AIM OF THE TASK: Line by line, copy the listing below exactly.

DATA FOR THIS EXERCISE:
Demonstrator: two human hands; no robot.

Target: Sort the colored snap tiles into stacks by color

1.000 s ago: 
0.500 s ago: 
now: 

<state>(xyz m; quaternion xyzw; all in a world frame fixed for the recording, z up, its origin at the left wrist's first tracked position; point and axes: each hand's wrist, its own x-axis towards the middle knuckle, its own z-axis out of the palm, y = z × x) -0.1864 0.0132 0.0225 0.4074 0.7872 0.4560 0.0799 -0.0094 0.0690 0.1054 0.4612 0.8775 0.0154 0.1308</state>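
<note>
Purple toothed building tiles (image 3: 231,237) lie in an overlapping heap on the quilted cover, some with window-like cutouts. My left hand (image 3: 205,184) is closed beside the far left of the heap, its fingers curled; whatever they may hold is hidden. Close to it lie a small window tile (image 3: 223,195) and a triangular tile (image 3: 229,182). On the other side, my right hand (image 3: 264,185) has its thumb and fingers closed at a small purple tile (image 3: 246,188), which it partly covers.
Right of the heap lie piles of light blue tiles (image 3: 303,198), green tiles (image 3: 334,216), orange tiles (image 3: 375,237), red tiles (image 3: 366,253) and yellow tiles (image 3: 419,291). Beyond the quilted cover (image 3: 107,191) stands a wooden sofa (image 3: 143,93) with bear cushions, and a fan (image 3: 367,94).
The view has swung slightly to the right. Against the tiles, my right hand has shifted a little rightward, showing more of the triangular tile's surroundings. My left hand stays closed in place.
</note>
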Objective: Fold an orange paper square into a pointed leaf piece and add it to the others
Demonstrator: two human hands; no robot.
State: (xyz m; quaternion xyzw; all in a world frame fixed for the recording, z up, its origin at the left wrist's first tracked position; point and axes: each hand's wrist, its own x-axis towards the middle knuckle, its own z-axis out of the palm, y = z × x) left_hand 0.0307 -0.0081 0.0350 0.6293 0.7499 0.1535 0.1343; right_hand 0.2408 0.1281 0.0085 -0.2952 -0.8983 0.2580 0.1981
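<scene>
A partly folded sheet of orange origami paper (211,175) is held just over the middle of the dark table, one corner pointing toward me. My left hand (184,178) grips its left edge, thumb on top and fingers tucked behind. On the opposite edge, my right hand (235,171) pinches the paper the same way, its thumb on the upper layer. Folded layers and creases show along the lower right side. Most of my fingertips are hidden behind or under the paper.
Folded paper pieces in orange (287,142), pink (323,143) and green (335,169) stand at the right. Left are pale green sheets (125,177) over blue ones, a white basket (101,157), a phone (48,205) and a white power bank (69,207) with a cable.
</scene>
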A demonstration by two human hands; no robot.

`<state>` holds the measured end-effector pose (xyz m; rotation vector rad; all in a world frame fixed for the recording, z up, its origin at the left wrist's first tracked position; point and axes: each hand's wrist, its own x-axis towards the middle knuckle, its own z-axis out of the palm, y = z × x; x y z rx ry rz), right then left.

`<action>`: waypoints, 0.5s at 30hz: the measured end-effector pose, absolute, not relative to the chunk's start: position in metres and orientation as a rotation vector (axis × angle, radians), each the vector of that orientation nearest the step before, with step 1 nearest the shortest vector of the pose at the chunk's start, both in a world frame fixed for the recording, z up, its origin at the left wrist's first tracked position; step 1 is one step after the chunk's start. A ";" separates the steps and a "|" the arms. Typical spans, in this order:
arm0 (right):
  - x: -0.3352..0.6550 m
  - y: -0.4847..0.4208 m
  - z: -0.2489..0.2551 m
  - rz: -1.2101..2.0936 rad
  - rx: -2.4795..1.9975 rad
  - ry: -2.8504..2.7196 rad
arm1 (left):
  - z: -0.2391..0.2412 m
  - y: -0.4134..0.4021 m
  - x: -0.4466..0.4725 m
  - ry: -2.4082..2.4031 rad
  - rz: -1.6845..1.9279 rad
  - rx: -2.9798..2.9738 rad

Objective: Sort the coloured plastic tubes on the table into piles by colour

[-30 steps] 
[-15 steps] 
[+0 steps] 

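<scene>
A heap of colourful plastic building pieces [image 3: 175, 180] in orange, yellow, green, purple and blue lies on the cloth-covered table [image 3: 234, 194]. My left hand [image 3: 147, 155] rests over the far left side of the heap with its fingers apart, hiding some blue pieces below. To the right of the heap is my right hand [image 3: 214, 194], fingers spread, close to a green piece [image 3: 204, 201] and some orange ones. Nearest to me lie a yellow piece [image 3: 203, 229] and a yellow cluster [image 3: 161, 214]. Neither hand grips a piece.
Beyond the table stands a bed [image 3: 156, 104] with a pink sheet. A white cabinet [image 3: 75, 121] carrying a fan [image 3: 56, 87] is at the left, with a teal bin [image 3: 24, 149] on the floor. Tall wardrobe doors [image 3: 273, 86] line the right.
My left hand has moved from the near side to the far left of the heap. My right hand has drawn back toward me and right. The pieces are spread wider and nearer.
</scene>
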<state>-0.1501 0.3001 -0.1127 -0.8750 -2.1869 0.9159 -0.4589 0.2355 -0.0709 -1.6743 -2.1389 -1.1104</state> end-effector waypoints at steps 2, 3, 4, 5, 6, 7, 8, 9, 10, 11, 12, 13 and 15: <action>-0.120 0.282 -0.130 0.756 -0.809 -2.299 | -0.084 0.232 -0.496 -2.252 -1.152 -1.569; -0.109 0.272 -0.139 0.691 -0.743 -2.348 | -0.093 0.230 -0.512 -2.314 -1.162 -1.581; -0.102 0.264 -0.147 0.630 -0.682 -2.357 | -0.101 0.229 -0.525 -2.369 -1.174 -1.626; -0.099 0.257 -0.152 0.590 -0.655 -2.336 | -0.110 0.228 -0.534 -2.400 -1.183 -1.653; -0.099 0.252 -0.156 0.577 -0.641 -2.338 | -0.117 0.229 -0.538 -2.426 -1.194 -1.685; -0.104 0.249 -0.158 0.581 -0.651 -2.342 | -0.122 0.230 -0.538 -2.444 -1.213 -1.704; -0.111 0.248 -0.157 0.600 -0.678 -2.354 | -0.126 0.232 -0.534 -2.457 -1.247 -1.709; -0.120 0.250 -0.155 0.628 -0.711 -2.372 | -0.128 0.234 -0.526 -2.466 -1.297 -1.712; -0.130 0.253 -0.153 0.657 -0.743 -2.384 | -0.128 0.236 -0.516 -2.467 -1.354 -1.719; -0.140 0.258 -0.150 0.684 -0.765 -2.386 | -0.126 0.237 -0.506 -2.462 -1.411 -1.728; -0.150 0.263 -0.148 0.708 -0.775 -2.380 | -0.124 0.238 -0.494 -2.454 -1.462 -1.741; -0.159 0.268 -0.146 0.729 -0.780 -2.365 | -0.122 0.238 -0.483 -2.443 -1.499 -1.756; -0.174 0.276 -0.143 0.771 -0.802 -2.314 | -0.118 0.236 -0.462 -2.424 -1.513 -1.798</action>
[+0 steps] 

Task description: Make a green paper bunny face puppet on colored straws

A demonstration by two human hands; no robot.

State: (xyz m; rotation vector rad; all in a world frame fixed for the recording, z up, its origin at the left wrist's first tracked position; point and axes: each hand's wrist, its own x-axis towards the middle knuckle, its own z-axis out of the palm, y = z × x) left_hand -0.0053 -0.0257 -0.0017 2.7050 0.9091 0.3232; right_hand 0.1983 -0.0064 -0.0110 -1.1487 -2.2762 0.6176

EXPECTED OUTPUT:
Demonstrator: two human hands; no robot.

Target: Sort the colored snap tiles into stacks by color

1.000 s ago: 
0.500 s ago: 
now: 

<state>(xyz m; quaternion xyzw; all in a world frame fixed for the recording, z up, its origin at the left wrist's first tracked position; point and axes: each hand's wrist, its own x-axis towards the middle knuckle, its own z-axis out of the palm, y = z × x) -0.1864 0.0132 0.0225 0.4074 0.7872 0.4560 0.0799 -0.0094 0.0690 0.1054 0.4612 0.8775 0.0154 0.1308</state>
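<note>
Purple toothed building tiles (image 3: 231,237) lie in an overlapping heap on the quilted cover, some with window-like cutouts. My left hand (image 3: 205,184) is closed beside the far left of the heap, its fingers curled; whatever they may hold is hidden. Close to it lie a small window tile (image 3: 223,195) and a triangular tile (image 3: 229,182). On the other side, my right hand (image 3: 264,185) has its thumb and fingers closed at a small purple tile (image 3: 246,188), which it partly covers.
Right of the heap lie piles of light blue tiles (image 3: 303,198), green tiles (image 3: 334,216), orange tiles (image 3: 375,237), red tiles (image 3: 366,253) and yellow tiles (image 3: 419,291). Beyond the quilted cover (image 3: 107,191) stands a wooden sofa (image 3: 143,93) with bear cushions, and a fan (image 3: 367,94).
The view has swung slightly to the right. Against the tiles, my right hand has shifted a little rightward, showing more of the triangular tile's surroundings. My left hand stays closed in place.
</note>
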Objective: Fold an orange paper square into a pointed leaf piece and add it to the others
Demonstrator: two human hands; no robot.
State: (xyz m; quaternion xyzw; all in a world frame fixed for the recording, z up, its origin at the left wrist's first tracked position; point and axes: each hand's wrist, its own x-axis towards the middle knuckle, its own z-axis out of the palm, y = z × x) left_hand 0.0307 -0.0081 0.0350 0.6293 0.7499 0.1535 0.1343; right_hand 0.2408 0.1281 0.0085 -0.2952 -0.8983 0.2580 0.1981
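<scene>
A partly folded sheet of orange origami paper (211,175) is held just over the middle of the dark table, one corner pointing toward me. My left hand (184,178) grips its left edge, thumb on top and fingers tucked behind. On the opposite edge, my right hand (235,171) pinches the paper the same way, its thumb on the upper layer. Folded layers and creases show along the lower right side. Most of my fingertips are hidden behind or under the paper.
Folded paper pieces in orange (287,142), pink (323,143) and green (335,169) stand at the right. Left are pale green sheets (125,177) over blue ones, a white basket (101,157), a phone (48,205) and a white power bank (69,207) with a cable.
</scene>
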A demonstration by two human hands; no robot.

`<state>` holds the measured end-effector pose (xyz m; rotation vector rad; all in a world frame fixed for the recording, z up, its origin at the left wrist's first tracked position; point and axes: each hand's wrist, its own x-axis towards the middle knuckle, its own z-axis out of the palm, y = z × x; x y z rx ry rz), right then left.

`<action>`: waypoints, 0.5s at 30hz: the measured end-effector pose, absolute, not relative to the chunk's start: position in metres and orientation as a rotation vector (axis × angle, radians), each the vector of that orientation nearest the step before, with step 1 nearest the shortest vector of the pose at the chunk's start, both in a world frame fixed for the recording, z up, its origin at the left wrist's first tracked position; step 1 is one step after the chunk's start. A ";" separates the steps and a "|" the arms. Typical spans, in this order:
arm0 (right):
  - x: -0.3352..0.6550 m
  - y: -0.4847..0.4208 m
  - z: -0.2489..0.2551 m
  - rz: -1.2101..2.0936 rad
  - rx: -2.4795..1.9975 rad
  - ry: -2.8504..2.7196 rad
arm1 (left):
  - z: -0.2391..0.2412 m
  - y: -0.4134..0.4021 m
  - x: -0.4466..0.4725 m
  - ry: -2.4082..2.4031 rad
  - rz: -1.6845..1.9279 rad
  - rx: -2.9798..2.9738 rad

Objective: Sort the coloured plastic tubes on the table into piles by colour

[-30 steps] 
[-15 steps] 
[+0 steps] 

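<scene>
A heap of colourful plastic building pieces [image 3: 175, 180] in orange, yellow, green, purple and blue lies on the cloth-covered table [image 3: 234, 194]. My left hand [image 3: 147, 155] rests over the far left side of the heap with its fingers apart, hiding some blue pieces below. To the right of the heap is my right hand [image 3: 214, 194], fingers spread, close to a green piece [image 3: 204, 201] and some orange ones. Nearest to me lie a yellow piece [image 3: 203, 229] and a yellow cluster [image 3: 161, 214]. Neither hand grips a piece.
Beyond the table stands a bed [image 3: 156, 104] with a pink sheet. A white cabinet [image 3: 75, 121] carrying a fan [image 3: 56, 87] is at the left, with a teal bin [image 3: 24, 149] on the floor. Tall wardrobe doors [image 3: 273, 86] line the right.
My left hand has moved from the near side to the far left of the heap. My right hand has drawn back toward me and right. The pieces are spread wider and nearer.
</scene>
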<state>-0.1501 0.3001 -0.1127 -0.8750 -2.1869 0.9159 -0.4589 0.2355 -0.0709 -1.6743 -2.1389 -1.1104</state> end-effector waypoints at steps 2, 3, 4, 5, 6, 7, 8, 9, 10, 11, 12, 13 and 15: <action>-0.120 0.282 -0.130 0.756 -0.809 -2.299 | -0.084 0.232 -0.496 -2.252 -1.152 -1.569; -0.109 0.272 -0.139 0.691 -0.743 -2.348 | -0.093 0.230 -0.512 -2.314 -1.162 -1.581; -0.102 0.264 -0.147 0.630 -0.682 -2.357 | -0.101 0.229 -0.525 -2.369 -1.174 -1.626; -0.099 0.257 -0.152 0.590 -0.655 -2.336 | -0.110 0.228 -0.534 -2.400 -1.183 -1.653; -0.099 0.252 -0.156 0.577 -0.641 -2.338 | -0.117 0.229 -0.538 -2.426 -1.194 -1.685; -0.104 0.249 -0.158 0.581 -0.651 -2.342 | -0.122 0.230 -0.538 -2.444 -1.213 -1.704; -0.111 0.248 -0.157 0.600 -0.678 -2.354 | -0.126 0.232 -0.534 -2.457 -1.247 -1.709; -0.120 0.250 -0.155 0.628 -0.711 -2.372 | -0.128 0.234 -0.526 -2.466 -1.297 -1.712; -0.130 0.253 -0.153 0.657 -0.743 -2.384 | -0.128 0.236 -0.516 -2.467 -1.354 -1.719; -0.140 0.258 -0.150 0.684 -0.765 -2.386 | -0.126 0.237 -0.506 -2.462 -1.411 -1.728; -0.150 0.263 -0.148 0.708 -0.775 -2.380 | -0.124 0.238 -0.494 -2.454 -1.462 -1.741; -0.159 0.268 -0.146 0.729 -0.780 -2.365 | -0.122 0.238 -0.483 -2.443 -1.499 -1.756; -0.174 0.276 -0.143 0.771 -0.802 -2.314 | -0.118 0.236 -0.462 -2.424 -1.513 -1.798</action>
[+0 steps] 

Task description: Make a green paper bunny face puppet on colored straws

A demonstration by two human hands; no robot.

State: (xyz m; rotation vector rad; all in a world frame fixed for the recording, z up, its origin at the left wrist's first tracked position; point and axes: each hand's wrist, its own x-axis towards the middle knuckle, its own z-axis out of the palm, y = z × x) left_hand -0.0053 -0.0257 -0.0017 2.7050 0.9091 0.3232; right_hand 0.1983 -0.0064 -0.0110 -1.1487 -2.2762 0.6176

The output for this exercise is now complete.